Даже и в 1935 году, на Пасху, ходит по ободранной деревне пьяное колхозное начальство – и с единоличников требует денег на водку. А не дашь – «раскулачим! сошлём!» И сошлют! Ты же – единоличник. В том-то и Великий Перелом.
* * *А саму дорогу, сам путь этот крестный, крестьянский, – уж этот соцреалисты и вовсе не описывают. Погрузили, отправили – и сказке конец, и три звёздочки после эпизода.
А грузили их: хорошо, если по тёплому времени в телеги, а то – на сани, в лютый мороз и с грудными детьми, и с малыми, и с отроками. Через село Коченево (Новосибирской области) в феврале 1931, когда морозы перемежались буранами, – шли, и шли, и шли окружённые конвоем безконечные эти обозы, из снежной степи появляясь и в снежную степь уходя. И в избы войти обогреться – дозволялось им только с разрешения конвоя, на короткие минуты, чтоб не держать обоза. (Эти конвойные войск ГПУ – ведь живы же! ведь пенсионеры! ведь помнят поди! А может – и не помнят…) Все тянулись они в нарымские болота – и в ненасытимых этих болотах остались все.
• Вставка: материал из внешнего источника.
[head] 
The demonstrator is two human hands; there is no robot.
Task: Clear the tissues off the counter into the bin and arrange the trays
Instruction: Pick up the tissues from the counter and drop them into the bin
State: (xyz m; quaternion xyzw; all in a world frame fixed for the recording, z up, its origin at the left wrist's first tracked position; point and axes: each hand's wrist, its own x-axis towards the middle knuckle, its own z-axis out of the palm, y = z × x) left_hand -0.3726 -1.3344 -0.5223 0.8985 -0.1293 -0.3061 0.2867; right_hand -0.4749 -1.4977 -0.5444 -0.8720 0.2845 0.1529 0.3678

Но ещё раньше, в жестоком пути, околевали дети.
В том и был замысел, чтобы семя мужицкое погибло вместе со взрослыми. С тех пор как Ирода не стало – это только Передовое Учение могло нам разъяснить: как уничтожать до младенцев. Гитлер уже был ученик, но ему повезло: прославили его душегубки, а вот до наших нет никому интереса.
Знали мужики, что их ждёт. И если счастье выпадало, слали их эшелонами через обжитые места, то своих детей малых, но уже умеющих карабкаться, они на остановках спускали через окошечки: живите по людям! побирайтесь! – только б с нами не умирать.
(В Архангельске в голодные 1932–33 годы нищим детям спецпереселенцев не давали безплатных школьных завтраков и ордеров на одежду, как другим нуждающимся.)
В том эшелоне с Дона, где баб везли отдельно от казаков, взятых на «собрании», одна баба в пути родила. А давали им стакан воды в день и не всякий день по 300 граммов хлеба. Фельдшера? – не спрашивай. Не стало у матери молока, и умер в пути ребёнок. Где ж хоронить? Два конвоира сели в их вагон на один пролёт, на ходу открыли дверь – и выбросили трупик.